* [Recorded information]:
^^^^

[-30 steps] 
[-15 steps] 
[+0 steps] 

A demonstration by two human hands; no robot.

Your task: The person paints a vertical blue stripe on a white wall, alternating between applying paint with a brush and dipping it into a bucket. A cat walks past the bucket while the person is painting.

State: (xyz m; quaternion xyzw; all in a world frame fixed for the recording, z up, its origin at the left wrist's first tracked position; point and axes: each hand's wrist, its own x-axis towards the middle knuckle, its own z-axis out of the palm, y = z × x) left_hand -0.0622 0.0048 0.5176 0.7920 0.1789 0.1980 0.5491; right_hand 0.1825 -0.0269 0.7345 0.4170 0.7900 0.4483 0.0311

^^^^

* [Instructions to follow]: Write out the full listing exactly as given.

* [Answer to the exercise]:
[-30 steps] 
[-15 steps] 
[+0 steps] 

A demonstration by two human hands; no robot.

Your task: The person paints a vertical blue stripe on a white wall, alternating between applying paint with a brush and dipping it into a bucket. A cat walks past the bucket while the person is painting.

State: (xyz m; quaternion xyzw; all in a world frame fixed for the recording, z up, its origin at the left wrist's first tracked position; point and axes: each hand's wrist, its own x-axis towards the middle knuckle, its own z-axis out of the palm, y = z × x) left_hand -0.0622 0.0048 0.5176 0.7920 0.1789 0.1980 0.5491; right_hand 0.1825 -0.0269 0.7345 0.4170 0.7900 0.4483 0.0311

No more output is needed here.